How many lines in the records below contain the word "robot"? State only that number.

Items listed in a dataset
━━━━

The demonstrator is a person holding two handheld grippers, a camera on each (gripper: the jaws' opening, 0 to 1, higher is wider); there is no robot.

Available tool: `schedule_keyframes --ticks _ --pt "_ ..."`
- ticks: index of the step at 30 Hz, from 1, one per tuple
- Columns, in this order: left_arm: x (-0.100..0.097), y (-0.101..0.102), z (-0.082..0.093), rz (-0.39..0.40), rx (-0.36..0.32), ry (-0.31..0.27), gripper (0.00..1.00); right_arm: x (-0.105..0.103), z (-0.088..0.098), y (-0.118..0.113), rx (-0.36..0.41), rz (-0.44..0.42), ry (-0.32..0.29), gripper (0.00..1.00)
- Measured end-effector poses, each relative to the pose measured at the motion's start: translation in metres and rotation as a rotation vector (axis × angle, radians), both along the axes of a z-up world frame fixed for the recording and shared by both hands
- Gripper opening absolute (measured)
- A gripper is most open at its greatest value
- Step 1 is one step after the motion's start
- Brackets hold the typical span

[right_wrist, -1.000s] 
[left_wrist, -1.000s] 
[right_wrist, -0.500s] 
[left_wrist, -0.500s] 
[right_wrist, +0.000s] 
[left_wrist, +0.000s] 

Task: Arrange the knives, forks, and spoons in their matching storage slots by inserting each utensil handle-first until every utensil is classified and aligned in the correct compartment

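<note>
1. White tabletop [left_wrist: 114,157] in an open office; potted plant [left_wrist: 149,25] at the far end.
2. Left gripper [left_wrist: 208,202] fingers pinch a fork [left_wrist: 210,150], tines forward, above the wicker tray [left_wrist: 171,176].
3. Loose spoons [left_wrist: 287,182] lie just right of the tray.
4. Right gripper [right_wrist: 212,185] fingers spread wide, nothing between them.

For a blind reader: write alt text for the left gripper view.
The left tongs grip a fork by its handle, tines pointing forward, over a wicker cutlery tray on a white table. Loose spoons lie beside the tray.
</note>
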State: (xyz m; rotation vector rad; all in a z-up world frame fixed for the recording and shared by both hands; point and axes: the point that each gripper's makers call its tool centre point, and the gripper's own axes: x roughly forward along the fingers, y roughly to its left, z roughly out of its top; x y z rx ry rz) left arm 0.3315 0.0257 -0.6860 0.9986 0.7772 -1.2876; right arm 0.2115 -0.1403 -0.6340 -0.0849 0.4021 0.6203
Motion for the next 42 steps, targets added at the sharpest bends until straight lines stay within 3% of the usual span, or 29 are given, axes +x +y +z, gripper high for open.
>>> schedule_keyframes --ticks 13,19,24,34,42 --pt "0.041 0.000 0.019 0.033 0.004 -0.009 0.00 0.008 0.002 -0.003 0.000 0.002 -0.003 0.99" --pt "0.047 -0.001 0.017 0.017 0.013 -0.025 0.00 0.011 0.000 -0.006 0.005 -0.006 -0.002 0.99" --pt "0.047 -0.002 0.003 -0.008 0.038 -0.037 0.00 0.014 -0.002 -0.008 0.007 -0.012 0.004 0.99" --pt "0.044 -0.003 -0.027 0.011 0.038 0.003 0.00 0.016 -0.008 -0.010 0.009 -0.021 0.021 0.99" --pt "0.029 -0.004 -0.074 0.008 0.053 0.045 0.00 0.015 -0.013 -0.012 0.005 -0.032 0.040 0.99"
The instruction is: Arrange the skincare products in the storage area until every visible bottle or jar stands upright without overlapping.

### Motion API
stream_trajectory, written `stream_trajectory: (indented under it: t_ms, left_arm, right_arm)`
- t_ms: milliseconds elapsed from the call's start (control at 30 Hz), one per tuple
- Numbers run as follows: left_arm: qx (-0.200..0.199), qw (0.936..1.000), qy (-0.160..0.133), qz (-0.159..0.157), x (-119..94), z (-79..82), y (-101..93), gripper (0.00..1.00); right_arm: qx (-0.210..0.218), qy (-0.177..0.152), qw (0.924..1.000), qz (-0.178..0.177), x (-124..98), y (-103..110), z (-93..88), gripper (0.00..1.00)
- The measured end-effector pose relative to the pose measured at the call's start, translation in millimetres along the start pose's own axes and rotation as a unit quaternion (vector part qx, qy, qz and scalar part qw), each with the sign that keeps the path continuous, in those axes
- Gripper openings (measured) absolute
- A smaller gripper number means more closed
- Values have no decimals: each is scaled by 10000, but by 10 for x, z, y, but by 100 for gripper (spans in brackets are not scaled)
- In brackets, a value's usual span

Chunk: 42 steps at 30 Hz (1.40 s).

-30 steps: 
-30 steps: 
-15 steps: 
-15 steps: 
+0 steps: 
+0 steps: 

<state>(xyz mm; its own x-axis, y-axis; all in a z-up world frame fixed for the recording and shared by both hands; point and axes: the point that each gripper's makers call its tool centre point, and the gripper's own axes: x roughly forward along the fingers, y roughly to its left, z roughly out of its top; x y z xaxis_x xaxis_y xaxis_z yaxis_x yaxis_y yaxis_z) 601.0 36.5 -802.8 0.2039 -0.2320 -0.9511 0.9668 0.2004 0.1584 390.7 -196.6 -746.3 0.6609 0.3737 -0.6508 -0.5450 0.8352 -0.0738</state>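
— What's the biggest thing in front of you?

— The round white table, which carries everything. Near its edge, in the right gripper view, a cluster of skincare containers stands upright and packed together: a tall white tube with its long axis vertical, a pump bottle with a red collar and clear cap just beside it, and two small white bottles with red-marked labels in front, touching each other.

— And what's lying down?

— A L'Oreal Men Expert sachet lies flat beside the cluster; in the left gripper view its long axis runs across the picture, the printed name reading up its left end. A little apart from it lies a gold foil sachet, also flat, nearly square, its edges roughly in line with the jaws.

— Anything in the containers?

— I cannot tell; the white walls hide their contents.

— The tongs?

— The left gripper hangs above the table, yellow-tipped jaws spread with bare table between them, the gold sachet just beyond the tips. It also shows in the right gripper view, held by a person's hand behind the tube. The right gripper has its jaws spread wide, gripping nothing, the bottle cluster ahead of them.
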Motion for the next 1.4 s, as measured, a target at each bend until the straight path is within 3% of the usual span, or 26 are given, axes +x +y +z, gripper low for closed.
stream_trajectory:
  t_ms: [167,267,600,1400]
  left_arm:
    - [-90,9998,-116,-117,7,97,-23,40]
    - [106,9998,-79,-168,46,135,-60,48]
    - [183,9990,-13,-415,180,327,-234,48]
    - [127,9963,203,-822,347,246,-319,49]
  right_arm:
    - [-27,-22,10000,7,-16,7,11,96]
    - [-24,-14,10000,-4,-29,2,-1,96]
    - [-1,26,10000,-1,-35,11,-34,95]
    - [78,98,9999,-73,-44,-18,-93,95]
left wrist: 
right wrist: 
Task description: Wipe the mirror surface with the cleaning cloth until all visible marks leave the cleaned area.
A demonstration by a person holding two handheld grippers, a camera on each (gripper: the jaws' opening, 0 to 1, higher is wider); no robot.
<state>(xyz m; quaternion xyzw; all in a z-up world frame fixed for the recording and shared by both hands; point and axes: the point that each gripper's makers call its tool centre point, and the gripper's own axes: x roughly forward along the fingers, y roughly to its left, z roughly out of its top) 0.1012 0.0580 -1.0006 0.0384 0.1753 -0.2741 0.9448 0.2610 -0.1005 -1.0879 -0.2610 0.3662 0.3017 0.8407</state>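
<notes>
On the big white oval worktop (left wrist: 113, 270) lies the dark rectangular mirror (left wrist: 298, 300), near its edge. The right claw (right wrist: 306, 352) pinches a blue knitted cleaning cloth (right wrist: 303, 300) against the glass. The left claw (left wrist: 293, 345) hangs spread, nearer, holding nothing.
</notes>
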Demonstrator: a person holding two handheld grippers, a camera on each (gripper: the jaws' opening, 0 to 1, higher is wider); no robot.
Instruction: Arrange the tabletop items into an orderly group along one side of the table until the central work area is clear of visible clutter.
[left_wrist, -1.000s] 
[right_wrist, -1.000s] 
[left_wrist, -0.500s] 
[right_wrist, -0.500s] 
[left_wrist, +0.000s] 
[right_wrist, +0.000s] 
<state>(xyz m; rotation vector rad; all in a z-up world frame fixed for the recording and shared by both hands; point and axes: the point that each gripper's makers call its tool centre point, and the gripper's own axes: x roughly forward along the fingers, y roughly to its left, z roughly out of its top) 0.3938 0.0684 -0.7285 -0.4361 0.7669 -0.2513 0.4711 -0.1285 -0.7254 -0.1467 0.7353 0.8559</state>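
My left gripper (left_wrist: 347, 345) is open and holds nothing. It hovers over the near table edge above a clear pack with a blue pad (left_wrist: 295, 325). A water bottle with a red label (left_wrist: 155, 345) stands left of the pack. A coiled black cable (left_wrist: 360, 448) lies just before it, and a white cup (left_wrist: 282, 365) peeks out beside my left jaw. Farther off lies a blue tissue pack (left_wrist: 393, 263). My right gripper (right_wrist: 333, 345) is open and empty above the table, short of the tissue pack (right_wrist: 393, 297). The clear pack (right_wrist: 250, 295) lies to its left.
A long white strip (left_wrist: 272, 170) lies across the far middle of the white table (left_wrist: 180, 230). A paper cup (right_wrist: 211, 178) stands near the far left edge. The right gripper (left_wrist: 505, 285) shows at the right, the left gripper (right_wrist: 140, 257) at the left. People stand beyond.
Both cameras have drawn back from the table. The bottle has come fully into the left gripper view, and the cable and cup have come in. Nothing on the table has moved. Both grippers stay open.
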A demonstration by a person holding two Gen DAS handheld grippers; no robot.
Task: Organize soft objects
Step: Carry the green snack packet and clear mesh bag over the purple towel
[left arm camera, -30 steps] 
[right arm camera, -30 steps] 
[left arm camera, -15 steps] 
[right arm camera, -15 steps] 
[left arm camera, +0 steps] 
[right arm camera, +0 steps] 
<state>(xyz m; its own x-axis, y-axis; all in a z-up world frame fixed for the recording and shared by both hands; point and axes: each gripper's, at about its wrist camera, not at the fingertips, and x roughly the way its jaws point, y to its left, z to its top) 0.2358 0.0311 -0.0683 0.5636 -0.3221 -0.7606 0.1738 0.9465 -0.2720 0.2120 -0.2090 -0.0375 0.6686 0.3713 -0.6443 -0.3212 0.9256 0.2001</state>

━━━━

Reply to the exercise:
4